Jennifer Parker’s day had started disastrously. The swearing-in ceremony at the District Attorney’s office had been scheduled for eight
A.M.
Jennifer had carefully laid out her clothes the night before and had set the alarm for six so that she would have time to wash her hair.

The alarm had failed to go off. Jennifer had awakened at seven-thirty and panicked. She had gotten a run in her stocking when she broke the heel of her shoe, and had had to
change clothes. She had slammed the door of her tiny apartment at the same instant she remembered she had left her keys inside. She had planned to take a bus to the Criminal Courts Building, but now that was out of the question, and she had raced to get a taxi she could not afford and had been trapped with a cab driver who explained during the entire trip why the world was about to come to an end.

When Jennifer had finally arrived, breathless, at the Criminal Courts Building at 155 Leonard Street, she was fifteen minutes late.
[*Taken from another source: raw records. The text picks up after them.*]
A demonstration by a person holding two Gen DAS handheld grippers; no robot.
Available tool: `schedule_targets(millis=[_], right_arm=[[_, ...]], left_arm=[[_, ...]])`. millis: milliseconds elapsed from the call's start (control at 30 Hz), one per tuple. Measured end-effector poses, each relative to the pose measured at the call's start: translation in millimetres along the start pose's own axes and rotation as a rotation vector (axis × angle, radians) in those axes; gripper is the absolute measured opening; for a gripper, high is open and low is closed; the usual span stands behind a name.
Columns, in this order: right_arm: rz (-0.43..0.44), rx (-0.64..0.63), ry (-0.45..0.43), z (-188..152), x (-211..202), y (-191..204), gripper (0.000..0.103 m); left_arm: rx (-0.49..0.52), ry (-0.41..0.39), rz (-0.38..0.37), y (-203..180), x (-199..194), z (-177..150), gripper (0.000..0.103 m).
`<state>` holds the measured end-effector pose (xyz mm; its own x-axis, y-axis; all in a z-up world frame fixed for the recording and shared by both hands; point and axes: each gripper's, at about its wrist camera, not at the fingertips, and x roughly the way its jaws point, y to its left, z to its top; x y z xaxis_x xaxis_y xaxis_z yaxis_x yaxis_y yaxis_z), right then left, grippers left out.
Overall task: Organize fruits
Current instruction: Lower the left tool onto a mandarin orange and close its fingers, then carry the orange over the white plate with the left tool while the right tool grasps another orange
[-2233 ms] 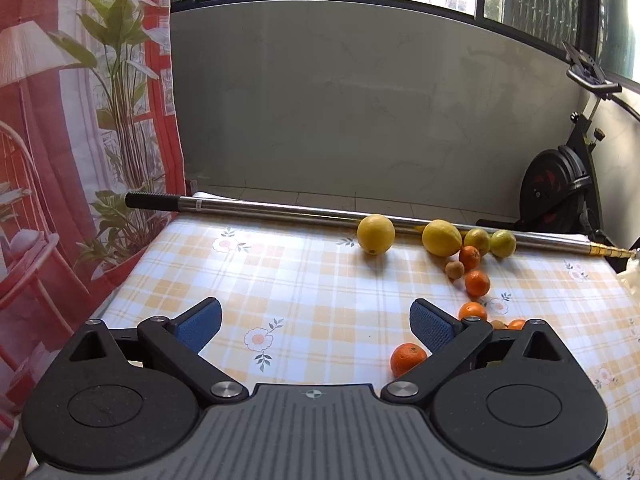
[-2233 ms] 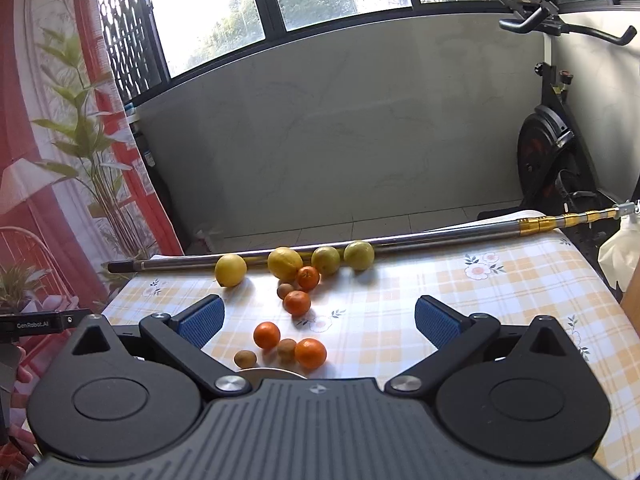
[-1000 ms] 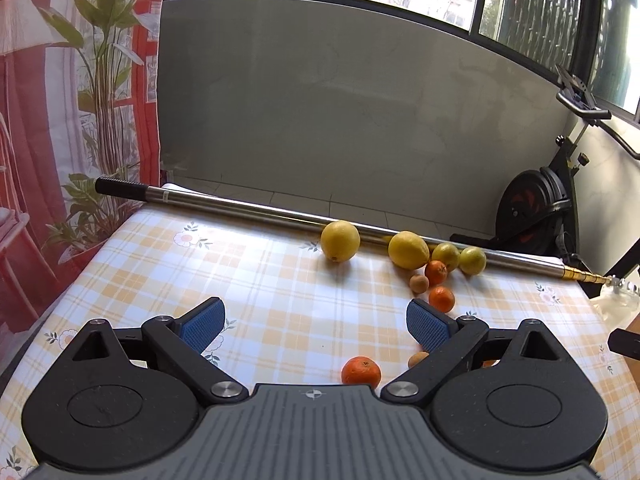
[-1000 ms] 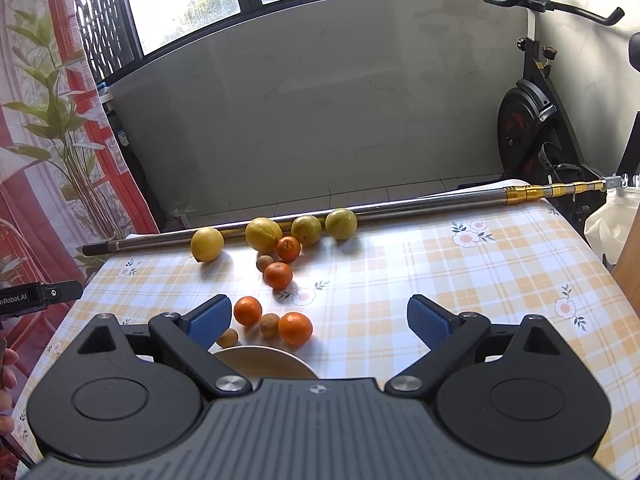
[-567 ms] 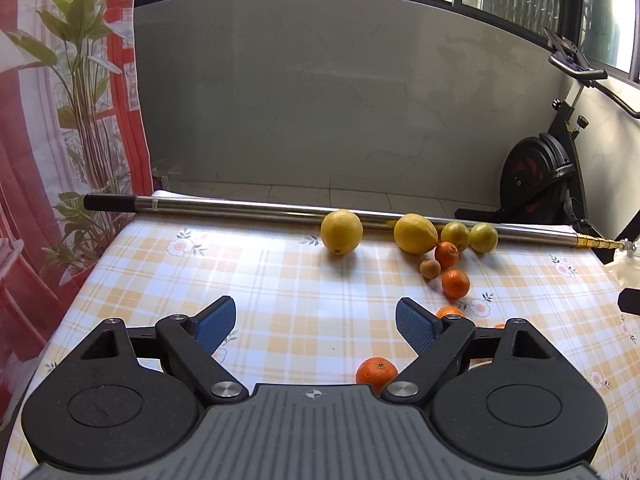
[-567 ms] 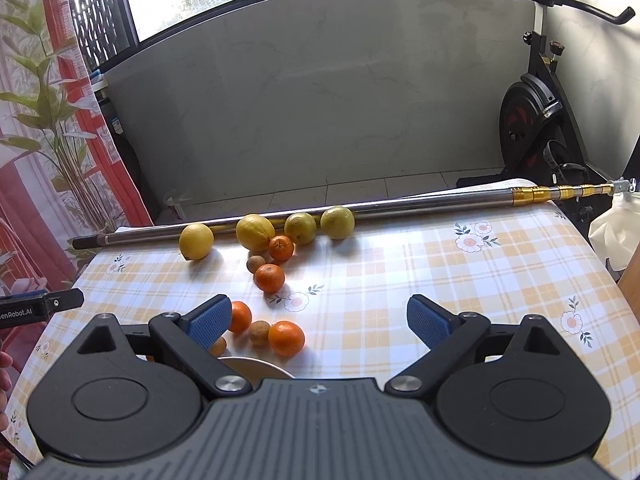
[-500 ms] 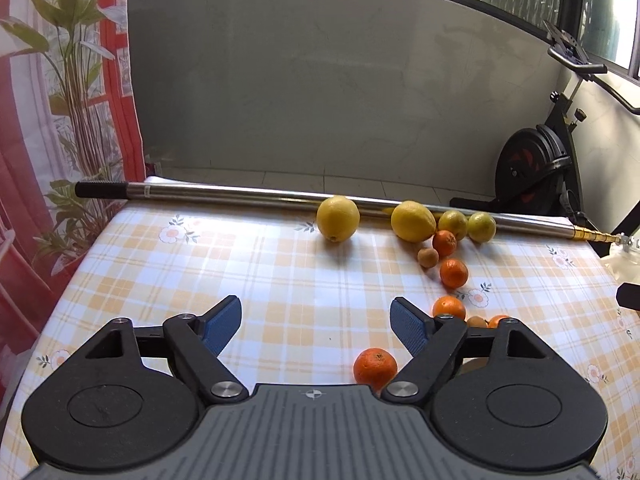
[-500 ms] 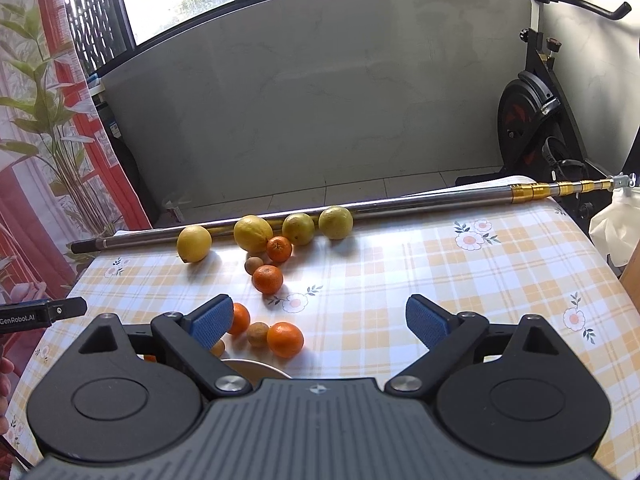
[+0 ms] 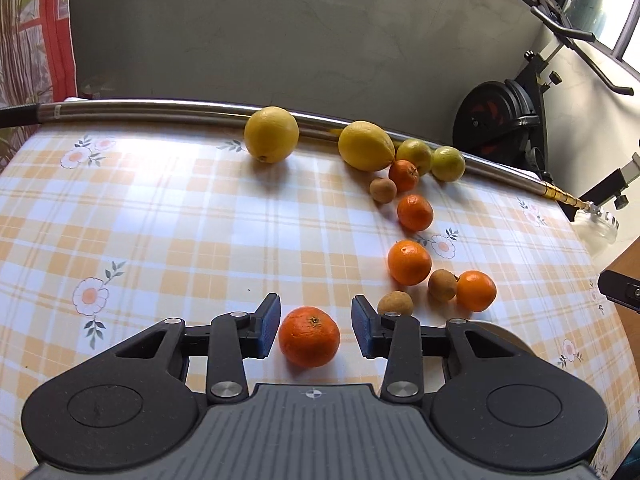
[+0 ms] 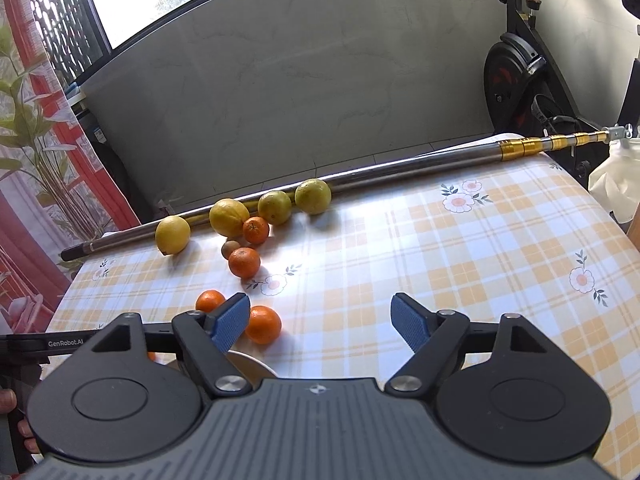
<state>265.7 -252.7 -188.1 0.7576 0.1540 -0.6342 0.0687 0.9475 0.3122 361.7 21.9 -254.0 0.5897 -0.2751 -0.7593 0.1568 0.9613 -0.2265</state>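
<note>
An orange (image 9: pixel 309 336) lies on the checked tablecloth between the blue pads of my left gripper (image 9: pixel 315 326). The jaws are closing, and a narrow gap still shows at the right pad. Beyond it lie more oranges (image 9: pixel 409 262), small brown fruits (image 9: pixel 442 285), two lemons (image 9: pixel 271 135) and two yellow-green fruits (image 9: pixel 448 163). My right gripper (image 10: pixel 320 324) hovers over the tablecloth with its jaws closing and nothing between them. An orange (image 10: pixel 263 324) lies just beyond its left pad. A pale bowl rim (image 10: pixel 250 364) shows under that finger.
A long metal pole (image 9: pixel 160 108) lies along the table's far edge behind the fruit. An exercise bike (image 9: pixel 504 120) stands past the far right corner, and a red patterned curtain (image 10: pixel 24 200) hangs on the left. A person's hand (image 10: pixel 12 400) holds the left gripper.
My left gripper has sunk and tilted down over the near orange, and its jaws have narrowed around it. My right gripper has moved a little nearer the table with its jaws slightly narrower.
</note>
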Motion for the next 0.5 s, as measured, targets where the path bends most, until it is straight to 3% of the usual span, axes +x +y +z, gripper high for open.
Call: schedule_targets(millis=[367,500], right_arm=[[-0.007,0.035,0.002,-10,-13,-6,0.081],[-0.006,0.015,0.003,-10,-17,-2,0.081]], left_arm=[[-0.010,0.064,0.017,2,26,-7,0.042],[-0.024,0.045,0.013,5,23,-14,0.040]])
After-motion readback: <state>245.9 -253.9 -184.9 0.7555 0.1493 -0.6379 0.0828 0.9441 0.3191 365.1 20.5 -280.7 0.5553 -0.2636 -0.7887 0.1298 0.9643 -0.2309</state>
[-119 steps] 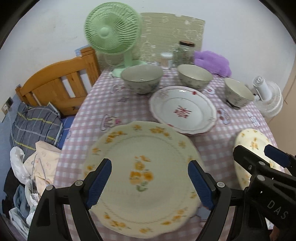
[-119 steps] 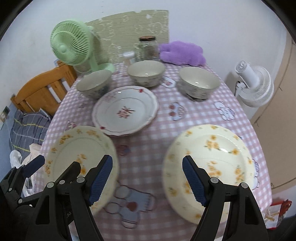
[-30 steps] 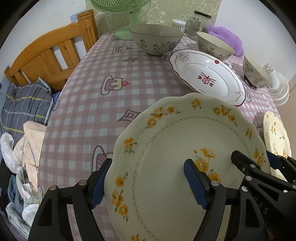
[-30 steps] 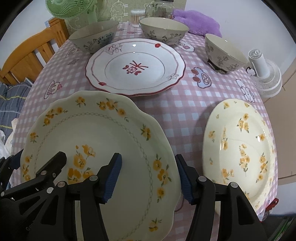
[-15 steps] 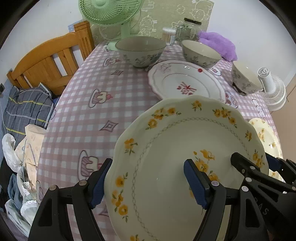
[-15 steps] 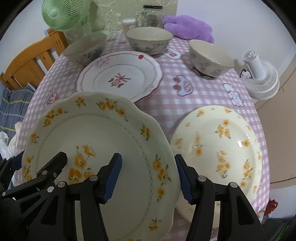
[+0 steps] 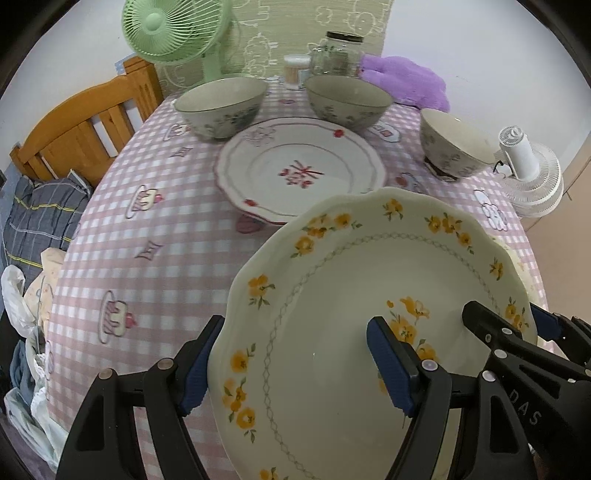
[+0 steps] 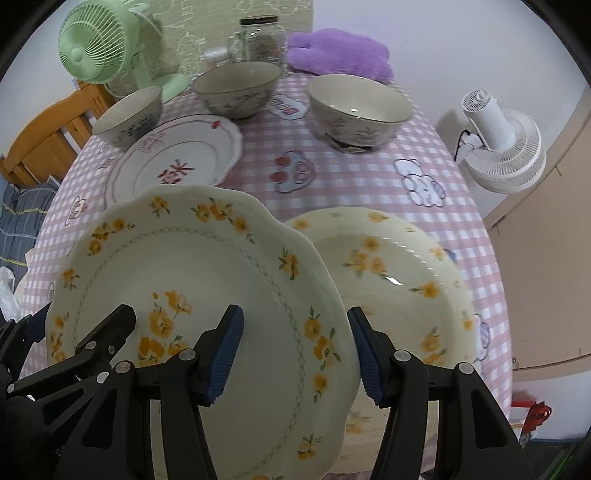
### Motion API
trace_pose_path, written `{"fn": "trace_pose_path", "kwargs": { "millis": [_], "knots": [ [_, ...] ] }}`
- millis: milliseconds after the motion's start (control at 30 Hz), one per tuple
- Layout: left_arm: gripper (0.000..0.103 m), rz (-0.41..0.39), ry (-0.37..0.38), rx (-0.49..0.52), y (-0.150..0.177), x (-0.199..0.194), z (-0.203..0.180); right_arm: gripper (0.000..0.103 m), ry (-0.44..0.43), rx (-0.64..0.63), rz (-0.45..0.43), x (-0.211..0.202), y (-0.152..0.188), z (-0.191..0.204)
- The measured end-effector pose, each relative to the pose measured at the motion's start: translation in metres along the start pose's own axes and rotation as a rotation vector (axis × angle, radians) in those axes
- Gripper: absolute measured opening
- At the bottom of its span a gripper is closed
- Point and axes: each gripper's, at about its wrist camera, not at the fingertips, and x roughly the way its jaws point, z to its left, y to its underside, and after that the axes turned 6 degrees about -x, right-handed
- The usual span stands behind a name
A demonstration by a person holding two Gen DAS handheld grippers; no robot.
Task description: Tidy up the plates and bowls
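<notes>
A cream plate with yellow flowers hangs above the pink checked table, carried by both grippers. My left gripper is shut on its left rim, one finger outside the edge and one on the plate's face. My right gripper is shut on the right rim of the same plate. A second yellow-flowered plate lies on the table at the right, its left edge hidden under the carried plate. Farther back are a red-patterned plate and three floral bowls.
At the table's far edge stand a green fan, a glass jar and a purple plush. A white fan sits off the right side. A wooden chair and piled clothes lie to the left.
Both grippers have carried the flowered plate to the right and a little up. It now overlaps the second yellow plate. Four seconds ago it lay on the table with both grippers open.
</notes>
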Motion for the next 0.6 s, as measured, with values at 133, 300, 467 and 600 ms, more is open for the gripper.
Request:
{"fn": "trace_pose_path", "kwargs": {
  "millis": [133, 300, 467, 600],
  "knots": [
    [0.077, 0.000, 0.005, -0.010, 0.003, 0.002, -0.020, 0.061, 0.003, -0.007, 0.003, 0.000, 0.003, -0.022],
    [0.077, -0.008, 0.004, -0.006, 0.007, 0.003, -0.045, 0.061, 0.009, -0.002, 0.003, 0.002, 0.006, -0.048],
    [0.077, 0.000, 0.006, -0.021, 0.009, 0.009, -0.064, 0.061, 0.017, -0.010, -0.001, 0.004, 0.006, -0.068],
    [0.077, -0.001, 0.015, -0.014, 0.010, 0.013, -0.082, 0.061, 0.022, -0.009, -0.003, 0.007, 0.006, -0.085]
  ]
}}
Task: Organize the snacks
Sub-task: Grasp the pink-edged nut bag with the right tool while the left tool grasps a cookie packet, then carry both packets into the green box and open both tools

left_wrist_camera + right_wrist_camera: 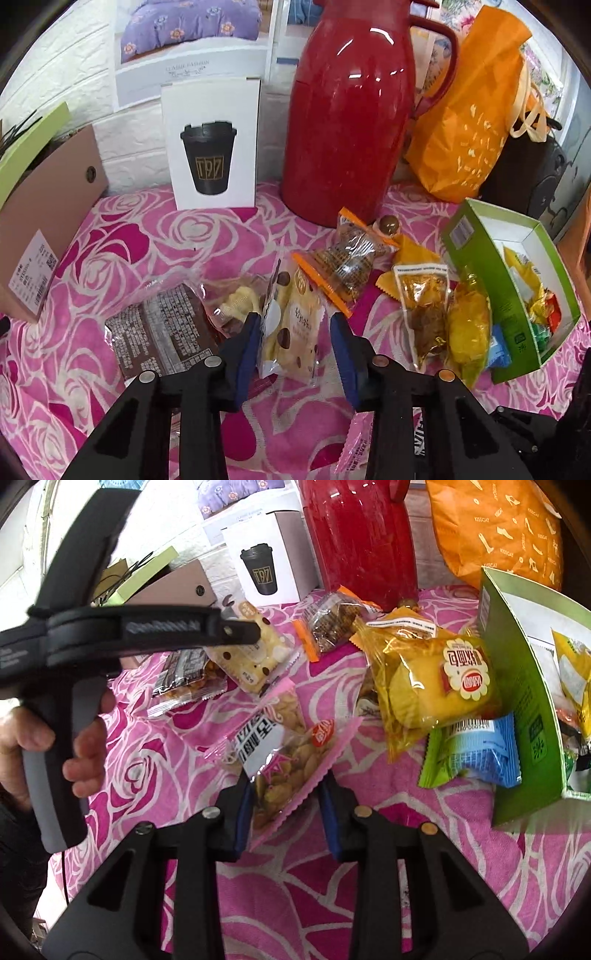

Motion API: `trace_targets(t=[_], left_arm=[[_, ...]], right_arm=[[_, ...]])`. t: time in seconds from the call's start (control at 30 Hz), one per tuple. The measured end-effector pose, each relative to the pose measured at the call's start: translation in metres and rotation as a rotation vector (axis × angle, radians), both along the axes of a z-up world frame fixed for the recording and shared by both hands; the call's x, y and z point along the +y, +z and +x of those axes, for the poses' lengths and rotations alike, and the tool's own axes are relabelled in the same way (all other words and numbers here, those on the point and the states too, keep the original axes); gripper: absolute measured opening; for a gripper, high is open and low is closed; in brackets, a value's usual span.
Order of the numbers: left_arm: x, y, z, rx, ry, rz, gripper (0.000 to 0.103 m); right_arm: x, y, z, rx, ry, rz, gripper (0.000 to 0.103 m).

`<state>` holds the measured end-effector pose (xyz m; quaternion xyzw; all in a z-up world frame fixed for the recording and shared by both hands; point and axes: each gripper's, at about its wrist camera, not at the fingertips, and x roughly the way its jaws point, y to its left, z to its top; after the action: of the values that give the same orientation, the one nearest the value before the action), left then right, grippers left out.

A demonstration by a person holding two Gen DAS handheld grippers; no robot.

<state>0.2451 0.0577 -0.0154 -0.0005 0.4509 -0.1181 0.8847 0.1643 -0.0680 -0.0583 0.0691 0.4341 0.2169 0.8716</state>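
Pink rose-print cloth [166, 240] underneath, red flask [351, 122] upper centre. Left gripper [299, 328] narrowed around cookie packet [295, 325], contact unclear. Only right view: right gripper [286, 801] clamped on pink nut packet [284, 764]; hand [55, 746] lower left.

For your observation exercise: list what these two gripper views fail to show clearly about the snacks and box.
- Green box contents: left wrist view, near wall hides most; right wrist view, the frame edge cuts it off.
- Brown packet print: too small to read.
- Pink-edged packet lower end: right wrist view, hidden between the right gripper fingers.

"T97" on the cup pictured on the white box [214, 144], "CLASSIC FASHION" on the bedding package [188, 66], "KISSCAT" – orange bag [498, 528]
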Motion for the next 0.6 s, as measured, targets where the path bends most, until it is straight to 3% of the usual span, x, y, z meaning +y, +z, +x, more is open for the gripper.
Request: trace_targets(t=[0.07,0.13,0.43,0.6], left_arm=[[0.0,-0.005,0.0,0.015,0.007,0.003,0.018],[0.003,-0.003,-0.004,0.031,0.001,-0.051,0.014],[-0.002,0.049,-0.044,-0.058,-0.025,-0.099,0.014],[-0.024,0.083,-0.066,-0.127,-0.073,-0.105,0.014]], right_arm=[[0.001,0.0,0.0,-0.003,0.001,-0.001,0.034],[-0.001,0.003,-0.003,-0.002,-0.003,0.002,0.033],[-0.028,0.041,-0.036,-0.087,-0.048,0.079,0.033],[-0.06,0.069,-0.058,-0.161,-0.104,0.118,0.033]])
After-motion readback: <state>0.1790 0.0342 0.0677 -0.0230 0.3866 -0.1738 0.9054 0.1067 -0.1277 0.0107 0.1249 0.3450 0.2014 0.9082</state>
There were twenty-five lawyers gathered in the District Attorney’s office, most of them newly out of law school, young and eager and excited about going to work for the District Attorney of the County of New York.

The office was impressive, paneled and decorated in quiet good taste. There was a large desk with three chairs in front of it and a comfortable leather chair behind it, a conference table with a dozen chairs around it, and wall cabinets filled with law books.

On the walls were framed autographed pictures of J. Edgar Hoover, John Lindsay, Richard Nixon and Jack Dempsey.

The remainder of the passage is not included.